During the early 1990s Gabay was a member of the Israeli delegation to the United Nations. In November 1993 he was elected as a judge in the United Nations Administrative Tribunal. In 1997 he was elected as vice president of the tribunal, and in 2000 he was elected president of the tribunal, until his retirement in 2002.
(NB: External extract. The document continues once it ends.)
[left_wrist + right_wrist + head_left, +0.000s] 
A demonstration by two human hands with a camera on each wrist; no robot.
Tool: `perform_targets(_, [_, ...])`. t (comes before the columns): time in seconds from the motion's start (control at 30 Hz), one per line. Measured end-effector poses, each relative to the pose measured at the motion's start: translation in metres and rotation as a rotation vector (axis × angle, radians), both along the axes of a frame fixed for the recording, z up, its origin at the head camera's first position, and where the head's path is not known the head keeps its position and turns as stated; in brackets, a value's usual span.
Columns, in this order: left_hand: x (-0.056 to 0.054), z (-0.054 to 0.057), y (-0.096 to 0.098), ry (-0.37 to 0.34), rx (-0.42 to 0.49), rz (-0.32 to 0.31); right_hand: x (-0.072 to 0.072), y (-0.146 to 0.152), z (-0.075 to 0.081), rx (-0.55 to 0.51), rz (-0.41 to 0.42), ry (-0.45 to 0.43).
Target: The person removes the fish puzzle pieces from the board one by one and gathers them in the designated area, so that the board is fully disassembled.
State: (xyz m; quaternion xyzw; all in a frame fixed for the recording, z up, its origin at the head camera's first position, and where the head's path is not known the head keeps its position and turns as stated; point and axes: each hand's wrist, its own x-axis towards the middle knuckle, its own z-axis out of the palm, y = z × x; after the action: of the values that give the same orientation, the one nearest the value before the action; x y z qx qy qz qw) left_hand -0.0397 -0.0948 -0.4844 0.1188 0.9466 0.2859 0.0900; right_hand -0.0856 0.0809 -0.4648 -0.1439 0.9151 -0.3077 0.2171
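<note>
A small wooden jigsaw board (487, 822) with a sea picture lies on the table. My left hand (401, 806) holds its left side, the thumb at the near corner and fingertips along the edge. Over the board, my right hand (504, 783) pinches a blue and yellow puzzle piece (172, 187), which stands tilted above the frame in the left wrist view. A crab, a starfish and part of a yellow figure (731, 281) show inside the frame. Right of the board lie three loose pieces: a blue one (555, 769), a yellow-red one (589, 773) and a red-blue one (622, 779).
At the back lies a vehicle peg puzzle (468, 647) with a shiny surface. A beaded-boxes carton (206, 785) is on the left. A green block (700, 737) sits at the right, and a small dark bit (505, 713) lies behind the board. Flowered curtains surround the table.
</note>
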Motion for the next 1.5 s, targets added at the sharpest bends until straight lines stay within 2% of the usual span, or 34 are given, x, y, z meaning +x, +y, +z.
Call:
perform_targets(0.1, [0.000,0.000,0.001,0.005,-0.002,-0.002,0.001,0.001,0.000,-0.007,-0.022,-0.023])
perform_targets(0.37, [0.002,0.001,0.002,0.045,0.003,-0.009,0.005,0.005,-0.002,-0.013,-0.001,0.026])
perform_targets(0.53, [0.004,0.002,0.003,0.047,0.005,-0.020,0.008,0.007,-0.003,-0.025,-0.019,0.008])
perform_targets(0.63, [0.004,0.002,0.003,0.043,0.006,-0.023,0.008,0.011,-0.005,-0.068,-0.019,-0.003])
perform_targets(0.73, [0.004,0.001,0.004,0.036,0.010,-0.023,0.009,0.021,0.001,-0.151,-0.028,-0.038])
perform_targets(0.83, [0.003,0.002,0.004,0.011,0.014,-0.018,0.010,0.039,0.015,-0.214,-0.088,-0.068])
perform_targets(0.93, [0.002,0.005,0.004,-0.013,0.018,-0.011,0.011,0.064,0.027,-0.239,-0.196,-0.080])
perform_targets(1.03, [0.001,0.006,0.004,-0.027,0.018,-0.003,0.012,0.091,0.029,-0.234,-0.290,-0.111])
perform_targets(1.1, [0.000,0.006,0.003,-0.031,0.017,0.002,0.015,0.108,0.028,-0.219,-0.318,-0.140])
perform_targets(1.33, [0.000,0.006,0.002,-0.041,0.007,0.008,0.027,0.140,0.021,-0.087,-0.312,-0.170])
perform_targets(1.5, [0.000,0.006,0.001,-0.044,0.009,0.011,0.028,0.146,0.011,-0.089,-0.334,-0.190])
For many years prior to his death in 2010, Gabay served as President of United Nations Association of Israel, co-chairperson of the Interreligious Coordinating Council in Israel (ICCI), Chairman of the Council of the International Association of Jewish Lawyers and Jurists, a member of the Consultative Commission on Arbitration and Conciliation in the World Intellectual Property Organization (WIPO), and the Israeli delegate in the ICC International Court of Arbitration.

Parallel to his career, Gabay was a senior lecturer on Intellectual Property and International Trade Law at the Universities of Jerusalem and Tel Aviv.

== Cultural heritage ==
Gabay was proud of his family’s heritage. For several years he served as chairman of the board of trustees of Mishgav Yerushalayim, The Center for Research and Study of Sephardi and Oriental Jewish Heritage. Gabay led the merger of Mishgav Yerushalayim with the Center for Jewish studies at the Hebrew University of Jerusalem. He served on the board of trustees of the National Authority of Ladino, as well as on the board of the Misgav Ladach Hospital In Jerusalem.

== Legacy ==
Gabay believed in taking active responsibility to enhance international, interracial, and inter denominational friendship and collaboration. He strongly believed in democracy, human rights, and Zionism, and the positive role of the Jewish nation and the state of Israel in the Middle East and the world.